**REQUIREMENT**
Beginning with the first line of the data below, set down each line exactly through the line that contains "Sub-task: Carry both".

**THE INPUT**
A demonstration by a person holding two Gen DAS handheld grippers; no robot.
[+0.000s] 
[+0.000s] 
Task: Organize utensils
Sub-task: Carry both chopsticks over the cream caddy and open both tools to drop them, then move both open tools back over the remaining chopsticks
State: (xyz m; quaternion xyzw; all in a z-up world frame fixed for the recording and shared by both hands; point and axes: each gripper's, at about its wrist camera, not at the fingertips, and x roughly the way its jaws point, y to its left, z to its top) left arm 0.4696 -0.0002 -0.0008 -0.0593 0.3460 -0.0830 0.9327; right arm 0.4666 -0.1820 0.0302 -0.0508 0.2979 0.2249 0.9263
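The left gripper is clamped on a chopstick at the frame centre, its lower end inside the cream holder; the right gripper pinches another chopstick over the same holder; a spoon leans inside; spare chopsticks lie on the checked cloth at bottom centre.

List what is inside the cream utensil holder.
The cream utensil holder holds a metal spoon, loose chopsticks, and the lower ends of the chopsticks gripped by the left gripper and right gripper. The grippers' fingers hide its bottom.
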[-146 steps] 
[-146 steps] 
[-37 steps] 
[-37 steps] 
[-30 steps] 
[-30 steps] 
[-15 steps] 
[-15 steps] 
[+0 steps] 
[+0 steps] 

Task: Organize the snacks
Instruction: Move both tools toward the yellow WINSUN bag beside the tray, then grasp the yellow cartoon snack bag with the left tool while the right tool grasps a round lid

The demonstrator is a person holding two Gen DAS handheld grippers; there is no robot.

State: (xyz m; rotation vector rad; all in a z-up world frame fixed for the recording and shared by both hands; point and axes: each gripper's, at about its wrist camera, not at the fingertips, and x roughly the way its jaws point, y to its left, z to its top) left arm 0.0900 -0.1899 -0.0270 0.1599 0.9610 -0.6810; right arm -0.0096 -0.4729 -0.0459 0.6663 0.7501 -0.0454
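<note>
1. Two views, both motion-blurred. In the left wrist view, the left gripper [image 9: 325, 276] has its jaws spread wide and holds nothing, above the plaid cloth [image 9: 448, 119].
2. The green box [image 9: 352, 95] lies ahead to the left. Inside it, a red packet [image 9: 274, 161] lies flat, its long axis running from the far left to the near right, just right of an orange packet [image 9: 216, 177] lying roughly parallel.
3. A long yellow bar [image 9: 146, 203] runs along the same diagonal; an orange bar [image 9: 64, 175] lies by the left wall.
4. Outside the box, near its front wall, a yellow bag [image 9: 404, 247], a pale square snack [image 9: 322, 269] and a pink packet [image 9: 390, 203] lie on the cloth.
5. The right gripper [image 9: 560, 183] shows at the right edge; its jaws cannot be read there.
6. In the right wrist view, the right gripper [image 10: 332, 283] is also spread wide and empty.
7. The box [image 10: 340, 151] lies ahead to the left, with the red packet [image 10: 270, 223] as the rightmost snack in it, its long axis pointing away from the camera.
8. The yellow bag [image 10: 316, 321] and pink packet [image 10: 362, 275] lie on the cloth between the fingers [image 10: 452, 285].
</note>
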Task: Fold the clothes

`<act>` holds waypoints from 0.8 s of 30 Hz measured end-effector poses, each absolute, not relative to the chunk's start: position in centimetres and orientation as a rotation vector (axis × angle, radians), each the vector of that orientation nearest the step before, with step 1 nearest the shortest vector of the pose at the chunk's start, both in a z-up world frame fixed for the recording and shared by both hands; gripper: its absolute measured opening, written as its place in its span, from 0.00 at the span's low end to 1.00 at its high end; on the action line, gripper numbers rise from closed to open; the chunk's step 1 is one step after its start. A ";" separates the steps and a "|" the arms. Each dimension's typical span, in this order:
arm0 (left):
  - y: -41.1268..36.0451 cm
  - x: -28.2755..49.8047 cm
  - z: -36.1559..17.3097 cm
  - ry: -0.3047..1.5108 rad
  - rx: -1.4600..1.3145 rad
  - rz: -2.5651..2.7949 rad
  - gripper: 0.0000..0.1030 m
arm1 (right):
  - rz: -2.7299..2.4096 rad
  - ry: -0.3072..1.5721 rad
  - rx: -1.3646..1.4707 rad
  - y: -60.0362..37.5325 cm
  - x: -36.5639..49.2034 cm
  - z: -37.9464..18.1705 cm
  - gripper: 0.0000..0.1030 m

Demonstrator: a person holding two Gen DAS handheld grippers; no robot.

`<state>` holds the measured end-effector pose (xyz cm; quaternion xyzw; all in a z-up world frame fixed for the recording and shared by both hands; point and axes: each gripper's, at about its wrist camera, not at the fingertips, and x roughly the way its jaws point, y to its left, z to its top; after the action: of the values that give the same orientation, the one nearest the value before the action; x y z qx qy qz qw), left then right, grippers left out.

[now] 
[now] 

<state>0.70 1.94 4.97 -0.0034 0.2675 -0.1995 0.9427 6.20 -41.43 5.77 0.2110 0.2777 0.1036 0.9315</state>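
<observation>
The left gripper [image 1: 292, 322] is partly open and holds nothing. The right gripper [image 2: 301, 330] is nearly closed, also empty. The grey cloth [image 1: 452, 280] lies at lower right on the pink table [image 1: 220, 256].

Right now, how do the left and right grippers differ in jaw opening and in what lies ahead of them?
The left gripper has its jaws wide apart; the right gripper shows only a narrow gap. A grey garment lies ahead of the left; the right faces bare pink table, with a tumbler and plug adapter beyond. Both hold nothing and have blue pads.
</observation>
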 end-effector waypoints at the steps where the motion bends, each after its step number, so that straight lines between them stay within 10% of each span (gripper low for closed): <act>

**WRITTEN SOLUTION**
A demonstration by a person holding two Gen DAS handheld grippers; no robot.
[+0.000s] 
[+0.000s] 
Task: Organize utensils
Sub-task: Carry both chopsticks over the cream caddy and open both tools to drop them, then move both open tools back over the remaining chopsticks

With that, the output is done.